クレジットカードで税金を支払えば、後日、他の利用分と合わせて請求が来る上に、明細も残るので情報を正確に把握できます。他の支出と併せて、家計管理を一元化するのに役立つはずです。
現金が手元になくても納付できる
事業をやっているなどの理由で、自分で納めなくてはいけない税金がそれなりに大きい場合は、税務署に現金を持っていって納付するのは防犯上の面からみても好ましくありません。
また、税金には納付期限がありますが、給料日や売上金の入金のタイミングで、その納付期限通りに払ってしまうと資金繰りに影響が及ぶケースだってあるでしょう。
事実上、分割払いができる
税金は、ごく一部の例外(相続税の分納)を除き、一括払いをするのが基本です。しかし、クレジットカード払いであれば、支払いの際に支払い回数を選ぶことで、事実上分割払いをすることができます。
なお、クレジットカードの種類によっては、一度一括払いを選んだあとでも、支払い回数を変更することが可能です。
クレジットカードで納税する場合の注意点
領収証書は発行されない
一方、クレジットカードで納税する場合ならではの注意点も存在します。最もたるものが、領収証書が発行されないことでしょう。
後日、納付済みの納税証明書は発行してもらえますが、発行可能になるまで3週間ほどかかることにも注意が必要です。
決済手数料がかかる
クレジットカードで納税する場合、納税額に応じて決済手数料がかかります。なお、国税の場合、決済手数料は以下の通りです。
納付税額 | 決済手数料(税抜) |
---|---|
1円~10,000円 | 76円 |
10,001円~20,000円 | 152円 |
20,001円~30,000円 | 228円 |
30,001円~40,000円 | 304円 |
40,001円~50,000円 | 380円 |
※以降、10,000円を超えるごとに決済手数料として76円(税抜)が加算される。
ポイント還元率と手数料のバランスに注意
税金をクレジットカードで払う人の中には、クレジットカードでの支払いにより貯まるポイントがお目当ての人もいるでしょう。
ただし、税金として払う金額によっては、かえって損をする結果になりかねません。
利用する予定のクレジットカードのポイント還元率と手数料のバランスを見極めておくのが大事です。
例えば、以下の条件で税金(国税)を支払った場合、ポイント還元額と手数料を比べてみましょう。
- クレジットカードはポイント還元率1%のものを利用(利用額100円ごとに1ポイント付与。

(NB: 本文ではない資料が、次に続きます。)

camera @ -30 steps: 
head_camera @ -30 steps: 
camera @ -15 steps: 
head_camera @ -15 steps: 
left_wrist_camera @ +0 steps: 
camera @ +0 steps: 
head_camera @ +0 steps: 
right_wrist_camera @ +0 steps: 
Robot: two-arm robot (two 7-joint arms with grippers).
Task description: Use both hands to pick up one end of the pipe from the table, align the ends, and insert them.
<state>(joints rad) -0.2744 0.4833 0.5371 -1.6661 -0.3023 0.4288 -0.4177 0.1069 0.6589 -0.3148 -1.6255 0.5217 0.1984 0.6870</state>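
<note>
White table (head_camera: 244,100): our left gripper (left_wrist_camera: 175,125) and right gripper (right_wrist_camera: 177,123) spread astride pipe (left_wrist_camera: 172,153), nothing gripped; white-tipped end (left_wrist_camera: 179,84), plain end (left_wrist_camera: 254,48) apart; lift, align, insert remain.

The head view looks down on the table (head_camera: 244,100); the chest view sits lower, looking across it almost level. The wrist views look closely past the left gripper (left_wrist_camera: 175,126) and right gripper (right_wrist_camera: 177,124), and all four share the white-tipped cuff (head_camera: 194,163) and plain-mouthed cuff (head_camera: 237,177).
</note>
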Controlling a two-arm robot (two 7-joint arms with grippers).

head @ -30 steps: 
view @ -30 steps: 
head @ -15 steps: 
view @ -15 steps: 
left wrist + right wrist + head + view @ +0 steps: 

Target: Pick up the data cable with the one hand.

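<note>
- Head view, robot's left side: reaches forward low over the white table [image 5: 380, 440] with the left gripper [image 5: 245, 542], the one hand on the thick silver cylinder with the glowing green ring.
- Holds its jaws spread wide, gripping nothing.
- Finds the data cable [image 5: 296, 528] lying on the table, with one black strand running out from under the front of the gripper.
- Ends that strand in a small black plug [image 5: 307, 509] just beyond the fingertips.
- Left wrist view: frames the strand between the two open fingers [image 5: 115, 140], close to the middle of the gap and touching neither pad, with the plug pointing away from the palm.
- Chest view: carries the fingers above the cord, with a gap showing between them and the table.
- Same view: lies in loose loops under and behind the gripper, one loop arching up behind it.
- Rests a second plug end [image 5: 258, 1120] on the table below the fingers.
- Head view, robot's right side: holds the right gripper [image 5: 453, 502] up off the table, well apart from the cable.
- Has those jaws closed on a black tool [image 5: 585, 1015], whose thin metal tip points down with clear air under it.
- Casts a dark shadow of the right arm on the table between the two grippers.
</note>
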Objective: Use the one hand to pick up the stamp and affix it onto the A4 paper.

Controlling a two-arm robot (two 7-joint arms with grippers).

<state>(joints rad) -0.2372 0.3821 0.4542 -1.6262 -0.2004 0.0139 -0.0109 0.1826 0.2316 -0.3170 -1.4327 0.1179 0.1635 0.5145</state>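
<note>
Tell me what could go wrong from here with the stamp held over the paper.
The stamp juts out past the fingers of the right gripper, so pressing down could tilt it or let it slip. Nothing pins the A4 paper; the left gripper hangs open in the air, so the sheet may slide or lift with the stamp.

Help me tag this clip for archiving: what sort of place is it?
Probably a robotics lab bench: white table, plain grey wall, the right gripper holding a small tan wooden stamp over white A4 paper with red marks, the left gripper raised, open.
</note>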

1ポイント = 1円相当)
- 納付額は15,000円
この場合
- ポイント還元額:150円( = 15,000円 × 1%)
- 決済手数料:152円
となり、2円ですが損をしてしまいます。
実際に支払いをする前に、自分が利用するクレジットカードのポイント還元率と、支払額に見合う手数料の金額は確認しましょう。
手続きの取消ができない
クレジットカードでの税金の支払が完了すると、その手続きについて取り消しはできません。もちろん、誤って手続きをした場合、払いすぎた分は税務署からの還付という形で戻ってきます。ただし、時間がかかることに注意が必要です。
自治体によって対応にばらつきがある
地方税の場合、地方自治体によってクレジットカード払いへの対応にはかなりばらつきがあります。ほぼすべての税金がクレジットカード払いでできる自治体や、自動車税など一部の税金については可能である自治体など、導入状況は様々です。
また、クレジットカードでの納付自体を受け付けていない地方自治体も多く存在します。導入しない理由は様々ですが、「予算不足」「システム導入およびメンテナンスに対応できる人材の不在」などが考えられるでしょう。